During the use of inhaled NO on patients with PH, it is possible to avoid inhalation of NO2. This can be achieved through the interposition of a soda whitewash system in the mechanical ventilation (MV) apparatus. Alternately, concentrations of NO and O2 that have been determined to cause less conversion to NO2 (the oxidization rate is dependent on O2 concentrations and on the square of NO concentration) can be used. When NO is stored in cylinders together with pure nitrogen (N2), NO2 is not produced. (1)
In aqueous solution, NO reacts with superoxide radicals, producing superoxide-nitrite, a cytotoxic substance. Additionally, it may produce complexes with some metals, as when it binds with hemoglobin, which produces nitrosyl Fe (II)-hemoglobin and then methemoglobin.(1)
Methemoglobinemia occurs due to the increased production of methemoglobin, or when its reduction by diaphorase-NADH (methemoglobin-reductase) is decreased. According to some studies, methemoglobin levels do not increase significantly after exposition to low concentrations of NO2.(3,24) However, subjects that have reduced diaphorase-NADH activity may develop methemoglobinemia. It is known that diaphorase-NADH activity is usually reduced in newborns.(1)
In addition to its noxious effect when reacting with other substances, NO itself may cause direct cell injury, especially through mutation of deoxyribonucleic acid (DNA) at the cell nucleus. (25)
Main adverse effects
Some adverse effects related to the toxicity of NO are methemoglobin production,(26) pulmonary cytotoxic effects due to the production of free radicals by excessive nitrogen dioxide (NO2), production of peroxynitrite and changes in the pulmonary surfactant system.(14) Additionally, carcinogens or teratogens may be produced and unknown effects on immature lungs and changes on hemostasis, such as changes in platelet aggregation, may also occur.(27) Despite the fact that it would be advisable to consider the risk of coagulation disorders associated with the use of inhaled NO, increased incidence of such disorders was not observed in other prospective randomized studies.(28-30)
In patients with severe left-ventricular dysfunction plus PH, sudden dilation of pulmonary vessels may cause increased blood flow, resulting in a damagingly higher preload on a previously injured ventricle.(26)

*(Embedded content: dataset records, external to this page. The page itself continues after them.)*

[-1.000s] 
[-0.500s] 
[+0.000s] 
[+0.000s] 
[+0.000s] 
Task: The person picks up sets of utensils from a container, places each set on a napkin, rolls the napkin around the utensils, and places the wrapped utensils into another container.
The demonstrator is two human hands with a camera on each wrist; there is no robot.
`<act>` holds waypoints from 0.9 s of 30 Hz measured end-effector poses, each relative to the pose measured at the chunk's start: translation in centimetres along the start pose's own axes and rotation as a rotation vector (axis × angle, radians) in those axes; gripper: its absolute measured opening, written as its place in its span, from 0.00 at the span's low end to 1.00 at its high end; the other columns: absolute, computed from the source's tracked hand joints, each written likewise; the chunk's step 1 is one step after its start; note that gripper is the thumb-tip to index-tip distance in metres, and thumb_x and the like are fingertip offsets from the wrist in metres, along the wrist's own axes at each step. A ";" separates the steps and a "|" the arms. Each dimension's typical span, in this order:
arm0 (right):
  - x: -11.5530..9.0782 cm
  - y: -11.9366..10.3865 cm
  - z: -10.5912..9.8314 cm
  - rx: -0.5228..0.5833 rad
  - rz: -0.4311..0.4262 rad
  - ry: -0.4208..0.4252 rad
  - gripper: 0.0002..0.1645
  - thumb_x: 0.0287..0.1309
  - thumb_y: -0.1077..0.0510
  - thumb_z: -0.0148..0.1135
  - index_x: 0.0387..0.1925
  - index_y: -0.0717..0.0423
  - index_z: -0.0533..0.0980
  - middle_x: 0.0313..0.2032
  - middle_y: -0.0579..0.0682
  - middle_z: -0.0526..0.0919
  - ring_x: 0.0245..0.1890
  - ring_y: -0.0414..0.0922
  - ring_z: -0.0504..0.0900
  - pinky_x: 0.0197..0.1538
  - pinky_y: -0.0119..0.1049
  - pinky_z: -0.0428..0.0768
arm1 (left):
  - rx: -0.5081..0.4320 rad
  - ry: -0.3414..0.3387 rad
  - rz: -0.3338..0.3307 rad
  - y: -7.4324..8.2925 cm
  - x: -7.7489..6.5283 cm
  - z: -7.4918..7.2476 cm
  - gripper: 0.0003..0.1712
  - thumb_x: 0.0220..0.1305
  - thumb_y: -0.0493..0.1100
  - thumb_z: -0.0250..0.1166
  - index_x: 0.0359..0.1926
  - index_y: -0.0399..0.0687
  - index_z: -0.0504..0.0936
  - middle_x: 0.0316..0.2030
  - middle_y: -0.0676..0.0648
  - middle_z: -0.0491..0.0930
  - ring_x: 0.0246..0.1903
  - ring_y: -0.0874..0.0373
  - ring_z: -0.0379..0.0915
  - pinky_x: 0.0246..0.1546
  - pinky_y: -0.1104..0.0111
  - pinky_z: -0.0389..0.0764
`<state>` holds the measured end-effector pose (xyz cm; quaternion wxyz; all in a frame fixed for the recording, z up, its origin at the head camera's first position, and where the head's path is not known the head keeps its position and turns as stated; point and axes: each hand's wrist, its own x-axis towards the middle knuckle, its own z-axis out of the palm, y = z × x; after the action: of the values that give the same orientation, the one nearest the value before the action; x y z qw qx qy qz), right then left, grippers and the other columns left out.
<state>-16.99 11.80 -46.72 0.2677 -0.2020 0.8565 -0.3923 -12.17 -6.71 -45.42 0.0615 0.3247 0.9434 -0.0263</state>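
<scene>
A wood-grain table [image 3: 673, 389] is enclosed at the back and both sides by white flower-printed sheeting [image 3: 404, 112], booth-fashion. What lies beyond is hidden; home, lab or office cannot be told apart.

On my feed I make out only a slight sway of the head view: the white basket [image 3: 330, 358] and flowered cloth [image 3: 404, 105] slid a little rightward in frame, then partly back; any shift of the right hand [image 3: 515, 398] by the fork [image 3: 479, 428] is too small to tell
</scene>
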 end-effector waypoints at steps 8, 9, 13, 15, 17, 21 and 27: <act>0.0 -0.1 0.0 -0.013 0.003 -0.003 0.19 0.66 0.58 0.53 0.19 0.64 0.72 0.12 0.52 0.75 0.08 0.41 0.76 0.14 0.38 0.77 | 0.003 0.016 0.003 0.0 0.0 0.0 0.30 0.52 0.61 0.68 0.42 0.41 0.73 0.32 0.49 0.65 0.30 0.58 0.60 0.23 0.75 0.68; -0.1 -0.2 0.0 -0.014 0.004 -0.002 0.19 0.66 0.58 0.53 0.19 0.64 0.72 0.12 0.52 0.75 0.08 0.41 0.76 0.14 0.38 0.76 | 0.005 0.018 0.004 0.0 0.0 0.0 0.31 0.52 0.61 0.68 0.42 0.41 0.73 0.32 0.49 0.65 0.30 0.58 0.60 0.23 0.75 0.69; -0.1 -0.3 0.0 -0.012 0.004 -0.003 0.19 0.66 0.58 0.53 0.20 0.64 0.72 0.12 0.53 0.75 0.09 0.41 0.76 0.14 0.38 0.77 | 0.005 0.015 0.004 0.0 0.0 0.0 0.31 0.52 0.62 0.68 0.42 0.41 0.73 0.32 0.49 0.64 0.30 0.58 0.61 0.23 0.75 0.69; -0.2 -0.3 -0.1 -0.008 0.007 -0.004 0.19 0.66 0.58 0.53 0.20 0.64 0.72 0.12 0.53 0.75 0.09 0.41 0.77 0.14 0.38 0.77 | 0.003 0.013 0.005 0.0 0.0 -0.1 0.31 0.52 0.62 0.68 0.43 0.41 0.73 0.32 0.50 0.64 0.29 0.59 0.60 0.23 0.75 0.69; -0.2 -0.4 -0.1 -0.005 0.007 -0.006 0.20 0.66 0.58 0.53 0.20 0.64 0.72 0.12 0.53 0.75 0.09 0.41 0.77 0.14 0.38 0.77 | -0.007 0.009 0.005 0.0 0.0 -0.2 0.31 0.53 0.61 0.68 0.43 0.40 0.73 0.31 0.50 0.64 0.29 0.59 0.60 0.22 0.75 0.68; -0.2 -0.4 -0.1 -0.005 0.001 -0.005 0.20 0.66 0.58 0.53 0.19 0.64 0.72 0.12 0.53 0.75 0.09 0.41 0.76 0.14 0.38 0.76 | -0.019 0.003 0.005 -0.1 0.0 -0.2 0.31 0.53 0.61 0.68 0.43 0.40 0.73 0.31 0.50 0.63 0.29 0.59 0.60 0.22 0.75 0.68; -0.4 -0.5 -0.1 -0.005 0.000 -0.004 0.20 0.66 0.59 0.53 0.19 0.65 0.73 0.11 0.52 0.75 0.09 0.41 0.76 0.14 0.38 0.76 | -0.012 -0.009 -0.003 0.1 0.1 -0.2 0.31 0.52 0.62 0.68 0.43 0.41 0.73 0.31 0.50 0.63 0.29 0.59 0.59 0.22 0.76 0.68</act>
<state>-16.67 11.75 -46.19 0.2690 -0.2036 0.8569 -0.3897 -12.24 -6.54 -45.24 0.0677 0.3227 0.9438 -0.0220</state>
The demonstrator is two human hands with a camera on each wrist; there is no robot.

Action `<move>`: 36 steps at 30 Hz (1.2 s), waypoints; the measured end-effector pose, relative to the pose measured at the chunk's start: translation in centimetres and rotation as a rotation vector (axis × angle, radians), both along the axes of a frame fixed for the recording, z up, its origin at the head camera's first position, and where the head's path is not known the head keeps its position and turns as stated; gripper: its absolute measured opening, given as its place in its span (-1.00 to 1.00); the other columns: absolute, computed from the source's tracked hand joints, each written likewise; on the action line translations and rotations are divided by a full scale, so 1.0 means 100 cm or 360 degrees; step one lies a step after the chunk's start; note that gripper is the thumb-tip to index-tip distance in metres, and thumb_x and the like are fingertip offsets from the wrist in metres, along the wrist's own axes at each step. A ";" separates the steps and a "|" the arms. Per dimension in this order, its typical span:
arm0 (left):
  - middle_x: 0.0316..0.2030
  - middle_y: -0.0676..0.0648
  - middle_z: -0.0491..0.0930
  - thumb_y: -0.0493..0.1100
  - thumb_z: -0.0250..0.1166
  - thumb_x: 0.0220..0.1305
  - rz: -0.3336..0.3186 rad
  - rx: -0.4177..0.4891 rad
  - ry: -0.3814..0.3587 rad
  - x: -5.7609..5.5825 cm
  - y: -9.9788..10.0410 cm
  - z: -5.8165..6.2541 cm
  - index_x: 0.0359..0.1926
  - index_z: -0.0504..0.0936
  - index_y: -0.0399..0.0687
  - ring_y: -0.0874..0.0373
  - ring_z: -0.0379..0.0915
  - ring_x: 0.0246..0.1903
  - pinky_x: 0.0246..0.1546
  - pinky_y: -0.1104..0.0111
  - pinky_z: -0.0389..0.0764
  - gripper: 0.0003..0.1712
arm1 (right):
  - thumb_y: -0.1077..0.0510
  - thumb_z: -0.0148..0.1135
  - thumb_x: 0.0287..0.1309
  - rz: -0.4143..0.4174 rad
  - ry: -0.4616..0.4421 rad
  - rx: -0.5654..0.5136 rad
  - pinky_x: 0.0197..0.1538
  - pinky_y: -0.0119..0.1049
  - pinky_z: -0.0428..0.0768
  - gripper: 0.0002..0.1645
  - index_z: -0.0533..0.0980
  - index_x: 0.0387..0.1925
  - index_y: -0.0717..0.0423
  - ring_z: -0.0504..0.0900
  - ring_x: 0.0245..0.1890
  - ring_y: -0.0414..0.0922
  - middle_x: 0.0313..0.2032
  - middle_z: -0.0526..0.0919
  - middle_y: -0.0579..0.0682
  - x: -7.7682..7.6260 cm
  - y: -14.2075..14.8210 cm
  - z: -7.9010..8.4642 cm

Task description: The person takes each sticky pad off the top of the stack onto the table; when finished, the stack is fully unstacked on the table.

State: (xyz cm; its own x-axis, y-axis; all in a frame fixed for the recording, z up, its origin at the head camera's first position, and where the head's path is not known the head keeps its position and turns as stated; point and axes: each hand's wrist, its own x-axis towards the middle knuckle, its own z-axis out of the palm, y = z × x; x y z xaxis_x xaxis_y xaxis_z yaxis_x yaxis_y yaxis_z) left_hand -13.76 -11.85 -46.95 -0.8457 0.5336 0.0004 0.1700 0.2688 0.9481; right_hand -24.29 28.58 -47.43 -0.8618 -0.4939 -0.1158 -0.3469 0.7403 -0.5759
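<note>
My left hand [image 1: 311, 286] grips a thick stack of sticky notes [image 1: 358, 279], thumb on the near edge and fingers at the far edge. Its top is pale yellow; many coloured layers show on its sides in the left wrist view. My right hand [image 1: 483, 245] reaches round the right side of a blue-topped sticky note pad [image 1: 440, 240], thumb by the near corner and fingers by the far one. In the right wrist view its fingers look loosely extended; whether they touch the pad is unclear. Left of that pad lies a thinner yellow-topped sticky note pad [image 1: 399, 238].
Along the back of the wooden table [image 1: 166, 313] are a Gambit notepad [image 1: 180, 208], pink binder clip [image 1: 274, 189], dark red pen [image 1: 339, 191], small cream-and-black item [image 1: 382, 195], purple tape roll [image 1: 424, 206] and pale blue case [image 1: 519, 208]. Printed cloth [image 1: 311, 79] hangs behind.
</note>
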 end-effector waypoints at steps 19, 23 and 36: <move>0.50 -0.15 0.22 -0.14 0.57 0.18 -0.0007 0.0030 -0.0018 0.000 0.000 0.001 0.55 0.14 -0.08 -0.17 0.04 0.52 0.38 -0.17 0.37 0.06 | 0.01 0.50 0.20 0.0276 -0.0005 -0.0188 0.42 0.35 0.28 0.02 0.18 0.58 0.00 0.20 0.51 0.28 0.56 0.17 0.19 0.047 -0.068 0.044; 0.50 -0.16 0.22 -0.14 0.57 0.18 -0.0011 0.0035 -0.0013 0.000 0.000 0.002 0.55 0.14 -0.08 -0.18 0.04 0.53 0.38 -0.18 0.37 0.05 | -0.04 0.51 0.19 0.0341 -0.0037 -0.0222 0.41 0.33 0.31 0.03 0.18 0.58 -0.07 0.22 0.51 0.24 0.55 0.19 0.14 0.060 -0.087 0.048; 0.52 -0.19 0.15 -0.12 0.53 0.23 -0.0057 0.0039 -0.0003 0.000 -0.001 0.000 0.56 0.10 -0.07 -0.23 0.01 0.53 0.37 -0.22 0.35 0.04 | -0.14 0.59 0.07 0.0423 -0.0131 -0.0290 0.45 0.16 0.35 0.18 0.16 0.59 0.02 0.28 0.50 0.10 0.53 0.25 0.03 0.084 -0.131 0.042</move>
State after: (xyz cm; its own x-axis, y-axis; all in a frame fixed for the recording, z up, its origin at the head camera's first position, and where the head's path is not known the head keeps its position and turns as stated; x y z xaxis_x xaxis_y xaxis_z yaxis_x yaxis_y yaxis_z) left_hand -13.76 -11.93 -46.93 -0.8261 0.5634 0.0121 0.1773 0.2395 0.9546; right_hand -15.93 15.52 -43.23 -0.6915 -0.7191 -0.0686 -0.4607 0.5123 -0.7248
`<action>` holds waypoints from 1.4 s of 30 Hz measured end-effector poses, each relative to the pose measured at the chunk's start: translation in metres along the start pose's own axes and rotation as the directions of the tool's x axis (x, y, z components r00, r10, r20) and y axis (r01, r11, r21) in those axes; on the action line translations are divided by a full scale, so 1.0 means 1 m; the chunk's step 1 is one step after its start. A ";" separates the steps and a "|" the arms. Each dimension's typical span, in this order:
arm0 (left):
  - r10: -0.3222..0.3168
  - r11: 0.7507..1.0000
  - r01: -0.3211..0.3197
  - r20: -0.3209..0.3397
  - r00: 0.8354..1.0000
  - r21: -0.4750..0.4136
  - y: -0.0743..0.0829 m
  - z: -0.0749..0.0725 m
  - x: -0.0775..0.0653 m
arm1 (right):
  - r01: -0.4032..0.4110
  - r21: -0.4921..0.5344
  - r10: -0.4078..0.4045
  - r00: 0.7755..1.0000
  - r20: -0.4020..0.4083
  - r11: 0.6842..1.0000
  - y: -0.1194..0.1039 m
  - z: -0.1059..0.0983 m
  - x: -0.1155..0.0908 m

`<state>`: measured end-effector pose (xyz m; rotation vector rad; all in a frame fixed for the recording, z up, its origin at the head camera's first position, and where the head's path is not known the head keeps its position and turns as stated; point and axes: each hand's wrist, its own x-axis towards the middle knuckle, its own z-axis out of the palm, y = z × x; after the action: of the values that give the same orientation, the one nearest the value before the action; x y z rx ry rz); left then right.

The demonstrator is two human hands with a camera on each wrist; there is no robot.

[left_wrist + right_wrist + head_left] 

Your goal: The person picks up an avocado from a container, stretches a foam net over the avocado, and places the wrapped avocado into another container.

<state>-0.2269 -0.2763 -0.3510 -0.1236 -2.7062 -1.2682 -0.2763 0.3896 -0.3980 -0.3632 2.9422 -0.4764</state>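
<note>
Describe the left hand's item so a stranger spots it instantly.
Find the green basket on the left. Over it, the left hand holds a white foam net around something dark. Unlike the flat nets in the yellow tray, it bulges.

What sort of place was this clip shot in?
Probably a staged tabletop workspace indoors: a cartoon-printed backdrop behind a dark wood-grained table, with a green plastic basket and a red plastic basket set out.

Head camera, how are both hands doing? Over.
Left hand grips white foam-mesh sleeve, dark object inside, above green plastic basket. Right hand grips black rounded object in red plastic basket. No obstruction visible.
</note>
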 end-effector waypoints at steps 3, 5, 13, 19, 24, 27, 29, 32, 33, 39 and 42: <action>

A number of studies have shown undesirable effects after sudden NO withdrawal, and a rebound effect has also been observed.(31-36) The reasons for this rebound effect are not clear but may be related to inhibition of nitric oxide synthase activity. Various techniques may be employed in order to avoid this effect during withdrawal of inhaled NO. The method most commonly used is that of increasing the inspired oxygen fraction (FIO2) before NO reduction.(37) Other researchers have used a phosphodiesterase inhibitor, dipyridamole, to lessen the rebound effect during inhaled NO withdrawal.(38,39)
Potential uses of inhaled NO
Acute respiratory failure remains one of the most significant factors in the morbidity and mortality of the critically ill. Worsening hypoxemia and contributing to right-ventricular overload, PH is also associated with high mortality rates in a number of diseases, such as persistent pulmonary hypertension of the newborn (PPHN), acute respiratory distress syndrome (ARDS), congenital PH-related cardiopathies, chronic obstructive pulmonary disease (COPD), primary pulmonary hypertension (PPH), and others. A study of adult patients with ARDS showed that increased pulmonary vascular resistance (PVR) correlates directly with the severity of changes in gas exchange.(1) These findings led to a number of researches trying to identify a selective pulmonary vasodilator. Treatment with intravenous vasodilators is limited, as they cannot reduce PVR without causing serious side effects, such as systemic hypotension, which reduces coronary perfusion and consequently worsens right-ventricular function.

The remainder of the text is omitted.